With his white moustache and glasses sliding down his nose, Silvino Ferreira dos Santos stares fixedly at the stove, where the burning embers warm his bare feet. In the distance, he can hear dogs barking and cars passing by on a road in Chãs, in the parish of Regueira de Pontes, where he lives in a house hidden from the rest of the street.

Most of the houses in the area have lights on, the streetlights are back on, and life seems to be returning to normal after the Kristin storm blew away roof tiles, destroyed company roofs, disrupted daily life, and destroyed an electrical network that, more than three weeks later, has still not been completely restored.

Silvino is one of more than 6,000 E-Redes customers who are still without power.

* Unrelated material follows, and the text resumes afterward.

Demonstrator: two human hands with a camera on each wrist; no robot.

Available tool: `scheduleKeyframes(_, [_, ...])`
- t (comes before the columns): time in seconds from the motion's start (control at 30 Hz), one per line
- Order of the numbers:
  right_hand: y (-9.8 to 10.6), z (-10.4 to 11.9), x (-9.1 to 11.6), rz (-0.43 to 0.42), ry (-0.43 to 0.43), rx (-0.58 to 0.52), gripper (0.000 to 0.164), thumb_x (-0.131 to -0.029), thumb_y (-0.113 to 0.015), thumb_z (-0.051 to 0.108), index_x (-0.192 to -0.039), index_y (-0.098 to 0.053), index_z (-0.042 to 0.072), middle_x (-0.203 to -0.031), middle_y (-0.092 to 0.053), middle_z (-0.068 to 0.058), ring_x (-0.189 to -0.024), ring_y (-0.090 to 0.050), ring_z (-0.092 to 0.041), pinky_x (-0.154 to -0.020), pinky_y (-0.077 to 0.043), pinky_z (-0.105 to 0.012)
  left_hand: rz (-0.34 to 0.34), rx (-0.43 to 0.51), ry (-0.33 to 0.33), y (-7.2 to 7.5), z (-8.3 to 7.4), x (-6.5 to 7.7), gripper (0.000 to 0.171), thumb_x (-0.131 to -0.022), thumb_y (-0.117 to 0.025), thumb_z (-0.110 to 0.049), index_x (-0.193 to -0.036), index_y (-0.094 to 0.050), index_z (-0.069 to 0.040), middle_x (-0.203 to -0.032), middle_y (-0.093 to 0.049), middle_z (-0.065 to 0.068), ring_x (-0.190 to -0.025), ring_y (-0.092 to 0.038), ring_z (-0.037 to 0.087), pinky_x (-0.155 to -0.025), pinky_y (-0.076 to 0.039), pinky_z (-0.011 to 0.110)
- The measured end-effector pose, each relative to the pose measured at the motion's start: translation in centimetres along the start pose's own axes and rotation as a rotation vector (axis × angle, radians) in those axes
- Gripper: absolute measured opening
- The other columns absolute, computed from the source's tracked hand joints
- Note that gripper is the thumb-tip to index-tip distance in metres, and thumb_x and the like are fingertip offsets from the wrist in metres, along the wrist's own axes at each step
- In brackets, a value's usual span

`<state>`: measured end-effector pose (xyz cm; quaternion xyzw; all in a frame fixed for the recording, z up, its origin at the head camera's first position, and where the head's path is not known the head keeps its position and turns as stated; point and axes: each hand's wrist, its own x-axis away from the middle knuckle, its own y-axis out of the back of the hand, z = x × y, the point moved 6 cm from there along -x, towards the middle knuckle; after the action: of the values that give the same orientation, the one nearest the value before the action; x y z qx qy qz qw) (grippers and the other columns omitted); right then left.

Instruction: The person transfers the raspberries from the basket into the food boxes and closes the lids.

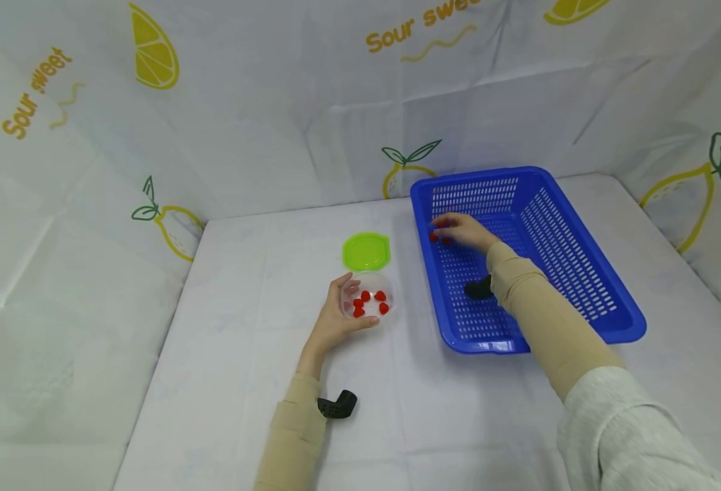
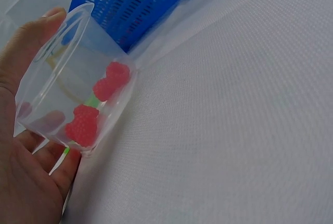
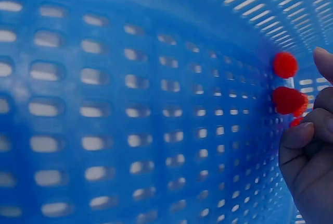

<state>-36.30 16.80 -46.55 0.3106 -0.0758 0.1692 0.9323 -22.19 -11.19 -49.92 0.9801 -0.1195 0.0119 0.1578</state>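
Head view: so we've got the left hand (image 1: 332, 322) curled round a clear cup (image 1: 371, 306) of raspberries (image 1: 380, 296), with the right hand (image 1: 466, 232) nearer the loose berries (image 1: 433, 237), which sit right by its fingertips, leftward, inside the blue basket (image 1: 432, 286); the backdrop (image 1: 244, 136) beyond both hands says "Sour sweet". Left wrist: thumb at the cup's rim, no label we can spot. Right wrist: berries roundish, no obvious long axis, and we can't tell if the fingers pinch one

Left fingers (image 1: 338, 283) round clear tub (image 1: 370, 281) of red pieces (image 1: 380, 296); right fingers (image 1: 449, 217) by more pieces (image 1: 433, 237) inside blue basket (image 1: 477, 347).
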Motion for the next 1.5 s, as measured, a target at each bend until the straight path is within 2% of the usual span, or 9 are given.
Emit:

While some have found temporary solutions such as generators to keep essential appliances running or power from neighbours' and relatives' homes, this 80-year-old man, who used to be a road worker for the Leiria City Council, has only the light from the stove in his living room and two white candles to light his home, which is otherwise plunged into darkness.

"This is sad," says Silvino, who tries to hold back tears as he speaks to the Lusa news agency.

If at first he thought the situation would be resolved in a couple of days, today his frustration is mounting as he hears that neighbours, family and friends have light, while his house remains in darkness.

"Now it's getting to me. Since the beginning of this week, it's been getting harder and harder to be like this - every night when I go to bed, and it hurts, it hurts, it hurts," he says.

During the day, he tries to entertain himself by tending to his vegetable garden, having coffee with friends and chatting a little. At home, in order to shave, he moves a mirror into the living room to use the daylight; to take a shower, he has to take a candle into the bathroom; and he takes advantage of the sunset to eat something that doesn't need to be stored in the fridge, which is empty.

By 9 p.m., he is already in bed, and it is at night that everything is most difficult.

"What am I doing here? I'm by candlelight. I don't have a television, I don't have anything. I spend a little time here and then I go to bed."

The nights are long and sleepless, because "once you're in bed, you think and think and think, and sometimes you think about things you shouldn't think about."

Right now, Silvino says he feels "anger, anguish, frustration, sadness, everything, it all comes together now."

"And being alone hurts more. I feel the loneliness more, which I already had, but now it's much more intense," says the man, who has been a widower for three years and who, these days, sees the lack of light as a form of imprisonment that is taking shape: "I feel trapped."

Silvino has sought help from the Regueira de Pontes Parish Council. On Thursday morning, he went there to find out when the power might come back on, but "they're tireless, poor things, but they can't solve it either."

"We think that tomorrow the power will come back on, that tomorrow is a new day, that we have to take it one day at a time. It's the only way."

Silvino misses the sound of the television, watching Preço Certo on RTP, feeling less alone. These days, he also turns to his faith to keep going, "because there is always a God to guide us."

His children still help him at the weekends, but he insists on staying at home.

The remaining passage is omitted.